# Immortals (2011)



## alchemist (Aug 16, 2011)

I saw this trailer at the weekend and was blown away. If it doesn't send a shiver down your spine, you're on the wrong website


----------



## Sea Lion Books (Sep 6, 2011)

Immortals has some very nice visuals, looks good.


----------



## TheTomG (Sep 6, 2011)

Just saw the trailer for this on the Limitless dvd, and looks like something I'll enjoy! In the action adventure sense, not in the thought provoking sense mind you.


----------



## Sea Lion Books (Sep 6, 2011)

Something almost like the most recent "Clash of the Titans" but action-wise more intense.


----------



## ericwills85 (Sep 8, 2011)

This movie is looking Awesome special effect are great


----------



## Adasunshine (Sep 8, 2011)

I look forward to this, love an Ancient Greek tale even when it's translated into cheesy cinema! 

xx


----------



## Hatepeace Lovewar (Sep 25, 2011)

So much cheese, the reason 300 worked so well was because it was about badass mother f*****s and was some thing new, in terms of how it came across, it was unapologetic in it's bravado. This is not new, and it doesn't appear to (from the trailer at least) to have that same sort of Alpha male **** you attitude about it that 300 had, instead it has too much Thor/Kingdom of Heaven/Troy about it, the last two I don't necessarily consider bad, but they at least had a story and to some extent some characters.


----------



## Adasunshine (Sep 25, 2011)

Just a friendly interjection to remind everyone that the use of adult language / swear words / expletives will not be tolerated and if used, will be addressed accordingly by one of the Moderating Team.

Thank you

xx


----------



## demos99 (Sep 26, 2011)

The official trailer for _Immortals _shows a little more detail:





I loved Singh's previous film _The Fall_ but _Immortals _looks like it owes more to Zack Synder's style than Singh's own distinctly individual compositions. Doesn't mean it will be a bad film by any means but I'd rather see something a little more 'personal', shall I say. (Of course, it wouldn't be the first trailer to entice an audience in under a false flag. )


----------



## Moony (Oct 22, 2011)

I'm not impressed with the trailer for it.You can tell the people that made 300 made this one.The visuals are the same.The cg for a lot of specific things are now pretty much all the same for every type of movie like this they are making now.Its predictable and boring.THere are ways to make things so they don't come across as all the same.I want to like it but I don't think I will.I love fantasy movie too and there aren't enough of them but at the same time they just don't make them like they used to.They cg everything to death and it doesn't always work.


----------



## Connavar (Nov 15, 2011)

Has anyone seen it yet ?

I saw it last night the 3D version.   The gods action scenes was pure awesome but the action for Thesseus was not as good.  I enjoyed parts but overall i liked less than i thought.  It was badly paced, too little good actions scenes until the end.  Also it took itself too seriously like it was a serious drama about greek mythology.  Many cheesy lines,writing the calm parts of the film.   A weaker version of 300 it was.


----------



## PTeppic (Nov 15, 2011)

Saw the 2D version on Saturday. Frankly I thought it was pants. And that's a bad thing, btw. It so wanted to be 300 but just wasn't. I missed the first five or ten minutes, and maybe that coloured by view, but it just didn't seem to reach out and grab me (and not in a 3D way).


----------



## Connavar (Nov 16, 2011)

PTeppic said:


> Saw the 2D version on Saturday. Frankly I thought it was pants. And that's a bad thing, btw. *It so wanted to be 300 but just wasn't.* I missed the first five or ten minutes, and maybe that coloured by view, but it just didn't seem to reach out and grab me (and not in a 3D way).
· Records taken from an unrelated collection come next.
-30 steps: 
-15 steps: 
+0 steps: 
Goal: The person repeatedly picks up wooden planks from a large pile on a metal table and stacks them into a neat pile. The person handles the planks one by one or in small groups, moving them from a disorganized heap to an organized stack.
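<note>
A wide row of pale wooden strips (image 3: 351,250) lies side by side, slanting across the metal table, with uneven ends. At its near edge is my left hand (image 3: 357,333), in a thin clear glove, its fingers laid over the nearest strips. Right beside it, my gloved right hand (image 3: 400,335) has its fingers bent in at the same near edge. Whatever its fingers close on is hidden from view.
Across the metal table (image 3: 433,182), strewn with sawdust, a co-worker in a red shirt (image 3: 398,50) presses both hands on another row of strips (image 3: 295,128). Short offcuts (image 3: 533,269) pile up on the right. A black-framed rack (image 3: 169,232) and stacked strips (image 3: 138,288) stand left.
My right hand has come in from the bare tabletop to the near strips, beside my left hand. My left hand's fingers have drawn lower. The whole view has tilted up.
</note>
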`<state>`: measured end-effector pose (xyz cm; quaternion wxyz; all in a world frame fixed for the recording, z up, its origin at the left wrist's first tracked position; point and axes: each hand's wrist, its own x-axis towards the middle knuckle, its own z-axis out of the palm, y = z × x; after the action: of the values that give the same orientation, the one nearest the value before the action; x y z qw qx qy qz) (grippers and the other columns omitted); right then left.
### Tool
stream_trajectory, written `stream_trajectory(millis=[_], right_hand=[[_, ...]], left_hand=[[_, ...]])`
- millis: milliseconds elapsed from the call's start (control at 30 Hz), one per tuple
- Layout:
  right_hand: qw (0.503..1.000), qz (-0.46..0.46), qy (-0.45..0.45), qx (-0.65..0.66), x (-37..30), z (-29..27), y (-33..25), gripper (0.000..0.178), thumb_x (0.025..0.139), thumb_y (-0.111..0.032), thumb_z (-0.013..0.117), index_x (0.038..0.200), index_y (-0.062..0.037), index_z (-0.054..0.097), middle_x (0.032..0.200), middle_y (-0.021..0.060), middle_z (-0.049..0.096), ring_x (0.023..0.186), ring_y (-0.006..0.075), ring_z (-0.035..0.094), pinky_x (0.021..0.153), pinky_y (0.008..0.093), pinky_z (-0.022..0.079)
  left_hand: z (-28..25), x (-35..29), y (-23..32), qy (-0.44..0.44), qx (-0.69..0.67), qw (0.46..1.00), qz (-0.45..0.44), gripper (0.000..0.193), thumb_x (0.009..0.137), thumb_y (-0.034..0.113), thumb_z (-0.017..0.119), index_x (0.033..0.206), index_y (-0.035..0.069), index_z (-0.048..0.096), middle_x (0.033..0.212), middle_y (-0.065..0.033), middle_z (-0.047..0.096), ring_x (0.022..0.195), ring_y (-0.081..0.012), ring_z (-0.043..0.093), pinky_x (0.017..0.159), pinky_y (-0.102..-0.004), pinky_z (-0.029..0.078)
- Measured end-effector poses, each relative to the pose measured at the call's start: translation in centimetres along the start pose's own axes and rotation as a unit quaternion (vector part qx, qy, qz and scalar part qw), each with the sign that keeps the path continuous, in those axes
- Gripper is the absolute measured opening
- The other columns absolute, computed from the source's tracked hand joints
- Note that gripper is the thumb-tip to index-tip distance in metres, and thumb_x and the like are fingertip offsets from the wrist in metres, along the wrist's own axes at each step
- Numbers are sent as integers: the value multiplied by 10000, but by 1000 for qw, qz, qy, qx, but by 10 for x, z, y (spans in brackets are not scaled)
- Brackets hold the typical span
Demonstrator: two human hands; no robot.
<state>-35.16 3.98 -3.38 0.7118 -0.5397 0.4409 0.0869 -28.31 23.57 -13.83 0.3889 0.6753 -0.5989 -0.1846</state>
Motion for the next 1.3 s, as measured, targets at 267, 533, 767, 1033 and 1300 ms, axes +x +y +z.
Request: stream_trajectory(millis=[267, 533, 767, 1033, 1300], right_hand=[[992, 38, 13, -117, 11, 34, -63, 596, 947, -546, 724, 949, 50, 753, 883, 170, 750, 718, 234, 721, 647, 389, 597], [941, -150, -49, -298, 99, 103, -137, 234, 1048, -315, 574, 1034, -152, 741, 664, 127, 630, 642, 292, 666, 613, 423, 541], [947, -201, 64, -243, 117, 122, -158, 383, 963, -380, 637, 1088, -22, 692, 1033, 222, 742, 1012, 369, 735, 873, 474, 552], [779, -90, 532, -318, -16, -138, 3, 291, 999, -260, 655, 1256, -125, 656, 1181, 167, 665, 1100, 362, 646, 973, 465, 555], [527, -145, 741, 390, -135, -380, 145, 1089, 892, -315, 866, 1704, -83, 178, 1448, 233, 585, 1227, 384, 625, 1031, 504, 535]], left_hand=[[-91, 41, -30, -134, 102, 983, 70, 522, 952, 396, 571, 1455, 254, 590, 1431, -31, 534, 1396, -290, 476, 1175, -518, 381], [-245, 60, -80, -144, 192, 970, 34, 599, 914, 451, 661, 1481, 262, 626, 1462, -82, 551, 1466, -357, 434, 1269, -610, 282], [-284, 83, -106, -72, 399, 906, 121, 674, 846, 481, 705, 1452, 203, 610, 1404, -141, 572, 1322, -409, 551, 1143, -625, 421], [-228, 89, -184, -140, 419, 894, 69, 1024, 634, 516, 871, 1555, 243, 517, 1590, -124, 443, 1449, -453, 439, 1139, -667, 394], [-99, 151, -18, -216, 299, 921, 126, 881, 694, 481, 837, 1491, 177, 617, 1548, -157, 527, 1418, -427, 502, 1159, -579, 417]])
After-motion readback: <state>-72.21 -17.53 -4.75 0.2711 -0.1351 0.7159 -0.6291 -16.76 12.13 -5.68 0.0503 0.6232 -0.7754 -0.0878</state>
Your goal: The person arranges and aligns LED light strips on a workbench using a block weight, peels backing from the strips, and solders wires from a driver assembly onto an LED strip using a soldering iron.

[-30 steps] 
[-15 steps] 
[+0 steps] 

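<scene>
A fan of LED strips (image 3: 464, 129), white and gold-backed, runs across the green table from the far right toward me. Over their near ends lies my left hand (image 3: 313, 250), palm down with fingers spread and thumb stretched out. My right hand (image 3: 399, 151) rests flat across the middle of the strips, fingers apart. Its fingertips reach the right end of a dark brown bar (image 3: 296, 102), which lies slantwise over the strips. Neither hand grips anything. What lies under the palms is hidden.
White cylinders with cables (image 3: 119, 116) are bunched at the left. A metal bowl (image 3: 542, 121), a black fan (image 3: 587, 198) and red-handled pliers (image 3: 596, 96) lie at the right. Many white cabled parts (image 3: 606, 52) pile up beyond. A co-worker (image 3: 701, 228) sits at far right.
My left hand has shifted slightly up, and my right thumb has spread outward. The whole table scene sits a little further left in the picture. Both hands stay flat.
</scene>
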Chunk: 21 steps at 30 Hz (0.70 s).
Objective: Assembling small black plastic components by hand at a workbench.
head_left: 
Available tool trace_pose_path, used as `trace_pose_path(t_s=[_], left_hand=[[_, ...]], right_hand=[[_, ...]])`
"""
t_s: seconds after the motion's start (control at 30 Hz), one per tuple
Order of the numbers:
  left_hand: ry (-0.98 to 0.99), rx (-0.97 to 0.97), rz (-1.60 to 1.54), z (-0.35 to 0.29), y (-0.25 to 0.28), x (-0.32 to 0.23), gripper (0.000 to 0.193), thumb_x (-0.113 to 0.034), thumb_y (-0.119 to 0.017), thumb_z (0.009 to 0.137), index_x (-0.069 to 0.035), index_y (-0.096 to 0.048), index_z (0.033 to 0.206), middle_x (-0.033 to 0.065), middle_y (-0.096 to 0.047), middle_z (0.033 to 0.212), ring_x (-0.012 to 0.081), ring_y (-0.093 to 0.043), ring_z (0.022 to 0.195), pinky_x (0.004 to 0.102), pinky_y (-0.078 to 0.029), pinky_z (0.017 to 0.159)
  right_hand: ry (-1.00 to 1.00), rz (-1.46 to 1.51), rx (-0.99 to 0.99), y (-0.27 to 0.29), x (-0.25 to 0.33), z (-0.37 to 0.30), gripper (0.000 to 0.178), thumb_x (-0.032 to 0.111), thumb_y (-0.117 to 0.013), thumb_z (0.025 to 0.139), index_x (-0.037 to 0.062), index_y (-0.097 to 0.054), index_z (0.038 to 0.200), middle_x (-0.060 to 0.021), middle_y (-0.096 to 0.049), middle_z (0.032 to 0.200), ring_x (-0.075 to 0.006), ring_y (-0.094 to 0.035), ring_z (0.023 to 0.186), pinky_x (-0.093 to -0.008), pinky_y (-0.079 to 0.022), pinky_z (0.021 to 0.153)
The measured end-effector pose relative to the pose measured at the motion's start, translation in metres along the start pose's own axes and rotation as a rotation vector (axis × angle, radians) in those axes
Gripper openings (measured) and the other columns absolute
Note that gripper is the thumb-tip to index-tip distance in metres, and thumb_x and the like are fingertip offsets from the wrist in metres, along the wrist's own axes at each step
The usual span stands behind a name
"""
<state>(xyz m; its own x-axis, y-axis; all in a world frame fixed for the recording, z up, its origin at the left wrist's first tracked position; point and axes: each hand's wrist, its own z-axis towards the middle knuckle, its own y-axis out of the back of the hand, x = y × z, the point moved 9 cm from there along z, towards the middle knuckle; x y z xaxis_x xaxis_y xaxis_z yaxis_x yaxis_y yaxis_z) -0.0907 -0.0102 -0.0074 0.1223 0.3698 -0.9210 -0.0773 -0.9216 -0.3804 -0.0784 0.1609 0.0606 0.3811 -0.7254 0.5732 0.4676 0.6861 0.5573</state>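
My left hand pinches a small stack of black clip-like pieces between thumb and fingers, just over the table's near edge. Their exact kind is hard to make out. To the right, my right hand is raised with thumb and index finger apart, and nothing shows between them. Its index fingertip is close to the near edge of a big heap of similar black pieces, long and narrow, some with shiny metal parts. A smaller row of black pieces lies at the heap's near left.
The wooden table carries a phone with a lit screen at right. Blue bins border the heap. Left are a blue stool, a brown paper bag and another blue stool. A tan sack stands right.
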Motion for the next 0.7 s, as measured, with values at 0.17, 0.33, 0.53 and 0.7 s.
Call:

Thats was the problem, it was marketed as looking like 300 and same producers but it was very weak version action, thrill wise.  I was disappointed despite low expectations....

You didnt miss anything in the first 10 minutes nothing happened.  Another big problem between action scenes, it was so cheezy,badly written that felt like nothing interesting happened.


----------



## Brian G Turner (Feb 4, 2014)

I managed to watch about an hour before turning off.

I was hoping for something about the Ancient Greeks - even the gods! - but most of the first hour was just cliche and bad scripting. And bad CGI.

Nice premise, but absolutely awful execution.


----------



## The Bluestocking (Mar 3, 2014)

I said:


> I managed to watch about an hour before turning off.
> 
> I was hoping for something about the Ancient Greeks - even the gods! - but most of the first hour was just cliche and bad scripting. And bad CGI.
> 
> Nice premise, but absolutely awful execution.



Watched it a couple of years ago. Managed to make it to about the 45-minute mark, then decided that I had better things to do.

All style, no substance.


----------



## ralphkern (Mar 22, 2014)

Just caught this on lovefilm... Not a fan but I must admit it does have one of the most eye watering scenes I think I've seen... Distinctive for that if nothing else. 

Oh I did quite like the highly stylised 'god fights' too, but still, it's 300 lite.


----------



## alchemist (Mar 22, 2014)

Can't remember what I said at the time, but the trailer was better than the film.


----------